[rules-users] unsolved myth regarding transitive closure using insertlogical...

Ansgar Konermann ansgar.konermann at googlemail.com
Sun Feb 20 20:20:38 EST 2011


On 19.02.2011 16:01, Simon Chen wrote:
> The example you gave seems to be the one-hop case. For the two-hop
> case, we need something like this
>
> when
>     edge(a, b), reach(b, c), not exists reach(a, c)
> then
>     insertLogical( reach(a,c) )
>
> So, where do you put your logical around? It should include both
> edge(a,b) and reach(b,c), right?
>
> Another thought, can we have something like
> testExistsAndInsertLogical() to replace insertLogical()? But this may
> be buggy, as the conditions are all met, so the rule actually fired...
>    
Hi,

from my experience, insertLogical does exactly what 
testExistsAndInsertLogical would suggest. If the same object is already 
in the working memory, it keeps this object and does not insert another 
instance. This behaviour is not stated explicitly in the documentation, 
but I did a learning test a few weeks ago and IIRC it clearly showed 
this behaviour (at least for 5.0.1). -- I consider this behaviour a 
feature and would like it to be kept this way.

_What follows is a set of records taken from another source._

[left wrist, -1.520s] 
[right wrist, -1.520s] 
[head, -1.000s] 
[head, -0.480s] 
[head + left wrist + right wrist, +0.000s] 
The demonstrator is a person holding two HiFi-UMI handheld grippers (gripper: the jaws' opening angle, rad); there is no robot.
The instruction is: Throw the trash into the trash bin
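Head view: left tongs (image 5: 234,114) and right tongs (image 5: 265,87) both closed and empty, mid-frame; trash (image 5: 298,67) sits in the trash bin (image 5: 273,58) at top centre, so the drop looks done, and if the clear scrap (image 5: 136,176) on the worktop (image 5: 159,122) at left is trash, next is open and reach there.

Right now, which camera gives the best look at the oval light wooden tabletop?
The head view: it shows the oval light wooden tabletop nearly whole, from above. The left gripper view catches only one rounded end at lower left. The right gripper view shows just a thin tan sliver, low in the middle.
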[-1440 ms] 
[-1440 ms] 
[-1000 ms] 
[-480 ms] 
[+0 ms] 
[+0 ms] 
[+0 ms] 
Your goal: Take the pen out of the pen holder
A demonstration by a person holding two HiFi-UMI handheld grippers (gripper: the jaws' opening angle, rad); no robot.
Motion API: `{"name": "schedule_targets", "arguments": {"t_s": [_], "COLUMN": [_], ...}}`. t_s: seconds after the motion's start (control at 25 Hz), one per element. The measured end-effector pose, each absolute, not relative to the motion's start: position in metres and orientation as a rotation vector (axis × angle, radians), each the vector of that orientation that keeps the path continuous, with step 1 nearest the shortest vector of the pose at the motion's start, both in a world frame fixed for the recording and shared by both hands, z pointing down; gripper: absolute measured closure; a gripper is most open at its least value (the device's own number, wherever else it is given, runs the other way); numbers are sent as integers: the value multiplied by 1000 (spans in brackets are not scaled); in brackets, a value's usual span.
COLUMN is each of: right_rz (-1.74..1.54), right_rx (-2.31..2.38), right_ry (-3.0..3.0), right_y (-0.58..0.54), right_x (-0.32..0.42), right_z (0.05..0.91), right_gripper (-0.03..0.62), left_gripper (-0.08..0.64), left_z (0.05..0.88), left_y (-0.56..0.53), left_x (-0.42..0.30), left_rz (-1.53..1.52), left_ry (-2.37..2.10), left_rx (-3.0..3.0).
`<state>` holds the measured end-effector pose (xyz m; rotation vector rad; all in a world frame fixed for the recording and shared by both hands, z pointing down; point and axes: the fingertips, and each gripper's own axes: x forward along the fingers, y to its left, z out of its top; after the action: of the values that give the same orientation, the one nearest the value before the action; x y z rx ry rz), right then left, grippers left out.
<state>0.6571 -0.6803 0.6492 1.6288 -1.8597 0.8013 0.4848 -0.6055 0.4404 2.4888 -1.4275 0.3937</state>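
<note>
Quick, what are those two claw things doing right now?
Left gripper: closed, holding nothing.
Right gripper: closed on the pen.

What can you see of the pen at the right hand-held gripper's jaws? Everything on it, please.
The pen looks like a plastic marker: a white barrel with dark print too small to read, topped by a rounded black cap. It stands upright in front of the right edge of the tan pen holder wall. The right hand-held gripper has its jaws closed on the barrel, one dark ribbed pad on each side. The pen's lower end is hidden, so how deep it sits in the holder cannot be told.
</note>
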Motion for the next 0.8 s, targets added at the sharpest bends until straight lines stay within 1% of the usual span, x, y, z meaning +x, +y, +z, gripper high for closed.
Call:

With this, all which is necessary to implement transitive closure is to 
remove the contradicting part of the precondition to avoid oscillation. 
If it turns out that insertLogical does not perform a "does fact already 
exist" check and thus might potentially insert duplicates, put exists( ) 
around the two preconditions and also use "exists( reach(x,y) )" to 
check whether y is reachable from x.